Um dos grandes problemas da educação brasileira, o analfabetismo funcional será foco de atenção da gestão do presidente Jair Bolsonaro (PSL). A forma de combater o problema, no entanto, está sendo alvo de debate entre pesquisadores. O governo federal diz que é preciso mudar o método usado por professores brasileiros para ensinar crianças a ler e a escrever. A metodologia, porém, não é consenso entre a comunidade acadêmica.
Catherine Snow é uma das maiores referências em alfabetização nos Estados Unidos. Pesquisadora há três décadas do tema, ela ajudou a elaborar, em 1998, um documento de 446 páginas que acalmou as discussões entre diferentes métodos de alfabetização no país. Em entrevista a GaúchaZH, a professora diz que ensinar a relação entre sons e letras é positivo para a maioria das crianças e crucial para muitas, mas que o tema deve ser tratado junto com a interpretação textual.
A senhora acredita que haja um método perfeito para alfabetizar? Se sim, qual seria?
Em 1998, presidi um comitê na Academia Norte-Americana de Ciências (U.S. National Academy of Sciences) que produziu um relatório chamado "Combatendo dificuldades na leitura em crianças". O documento mostrou que todas as crianças precisam de oportunidades básicas se quiserem se alfabetizar: 1) habilidades ricas em linguagem e conhecimento básico de conteúdos, 2) exemplo positivo referente à alfabetização e motivação para ler e escrever, 3) oportunidades para aprender (ter alguém que ensine) e dominar o alfabeto e 4) oportunidades de acesso a intervenções assim que as dificuldades aparecerem. Portanto, em outras palavras, eu concordo que atenção explícita ao princípio alfabético _ ensinar letras, ensinar que palavras são compostas por uma sequência de sons representados por letras ou pares de letras _ é importante para a maioria das crianças e crucial para muitas. Mas não é a única habilidade que as crianças devem adquirir. Ensinar e praticar apenas o alfabeto traz, no futuro, desvantagens para quem chega à escola com vocabulário e visão de mundo limitados. É preciso focar tanto no código quando no conteúdo do que as crianças estão aprendendo.
É possível ensinar um estudante a ler a escrever usando apenas um método?

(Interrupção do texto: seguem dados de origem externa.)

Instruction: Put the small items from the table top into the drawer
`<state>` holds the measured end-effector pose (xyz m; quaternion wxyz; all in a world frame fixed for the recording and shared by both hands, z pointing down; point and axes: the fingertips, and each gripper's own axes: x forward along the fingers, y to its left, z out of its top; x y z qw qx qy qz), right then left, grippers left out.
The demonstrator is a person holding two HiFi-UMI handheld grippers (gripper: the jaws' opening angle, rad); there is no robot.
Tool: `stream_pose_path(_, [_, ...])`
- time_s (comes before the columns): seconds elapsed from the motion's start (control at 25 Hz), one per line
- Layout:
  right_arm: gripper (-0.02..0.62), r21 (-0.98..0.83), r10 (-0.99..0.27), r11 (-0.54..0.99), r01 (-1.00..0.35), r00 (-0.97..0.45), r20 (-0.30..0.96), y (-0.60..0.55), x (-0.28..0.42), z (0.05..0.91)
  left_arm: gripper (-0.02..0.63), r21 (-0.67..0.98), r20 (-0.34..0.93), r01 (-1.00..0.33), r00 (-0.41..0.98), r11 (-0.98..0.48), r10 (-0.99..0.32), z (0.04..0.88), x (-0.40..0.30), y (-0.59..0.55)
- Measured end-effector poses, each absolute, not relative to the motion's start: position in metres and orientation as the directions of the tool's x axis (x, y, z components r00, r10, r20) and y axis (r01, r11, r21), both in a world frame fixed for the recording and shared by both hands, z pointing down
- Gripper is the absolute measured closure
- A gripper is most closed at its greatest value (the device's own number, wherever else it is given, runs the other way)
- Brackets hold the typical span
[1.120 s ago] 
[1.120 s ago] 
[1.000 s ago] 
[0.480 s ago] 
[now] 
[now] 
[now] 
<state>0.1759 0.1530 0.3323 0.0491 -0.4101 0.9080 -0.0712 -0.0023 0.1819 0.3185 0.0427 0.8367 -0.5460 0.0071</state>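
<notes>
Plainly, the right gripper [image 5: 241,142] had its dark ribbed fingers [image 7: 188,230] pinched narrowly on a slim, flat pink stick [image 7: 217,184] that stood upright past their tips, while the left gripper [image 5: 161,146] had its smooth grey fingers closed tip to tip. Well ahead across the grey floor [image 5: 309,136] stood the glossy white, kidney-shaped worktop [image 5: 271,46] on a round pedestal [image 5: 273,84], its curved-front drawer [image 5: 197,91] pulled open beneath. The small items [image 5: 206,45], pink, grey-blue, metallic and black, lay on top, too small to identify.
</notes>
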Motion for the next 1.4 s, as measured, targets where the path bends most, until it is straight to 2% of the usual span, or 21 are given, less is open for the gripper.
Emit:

A questão controversa não é se o princípio alfabético (qual letra corresponde a qual som) deve ser ensinado, mas sim como e quanto. Há fortes evidências científicas de que, em uma ortografia superficial como o português brasileiro (em que letras, em sua maioria, representam apenas um som), o princípio alfabético e sua prática podem ser ensinados com cerca de 30 minutos por dia no primeiro ano de escola (talvez até mesmo em meio ano). Isso deixa bastante tempo para se assegurar de que estudantes terão acesso à língua, ao conteúdo e a experiências de alfabetização focadas em interpretação mais do que na prática do alfabeto. São experiências que asseguram que o estudante entenderá que o propósito de ler vai além de apenas pronunciar palavras corretamente.
Paulo Freire, educador tomado como referência em universidades brasileiras, defende que professores use exemplos relacionados à realidade do estudante para ensinar conteúdos. Como a senhora vê isso?
Crianças devem aprender a ler usando textos que lhe sejam interessantes e que incluam palavras conhecidas oralmente.
Debate semelhante sobre métodos está presente nos Estados Unidos?
Uma versão desse debate ocorreu aqui, onde o desafio inicial de alfabetizar é maior porque a ortografia é mais complicada (no inglês, as letras podem representar mais de um fonema). O livro que produzimos em 1998 foi escrito em grande parte para deixar claro que há fortes evidências de que o ensino de uma língua deve contemplar o letramento (foco no contexto e nos usos sociais da língua, ensinando que o texto de um jornal é diferente do texto de um romance) e o princípio alfabético.
Como países que são referência em alfabetização ensinam crianças a ler e a escrever?
Algum nível de foco no princípio alfabético é bastante universal em países que têm sucesso em ensinar crianças a ler e a escrever. No entanto, a maioria das nações com problemas persistentes em alfabetização enfatizam demais em ensinar o código e enfatizam de menos o ensino da linguagem e do conteúdo das palavras nas séries iniciais.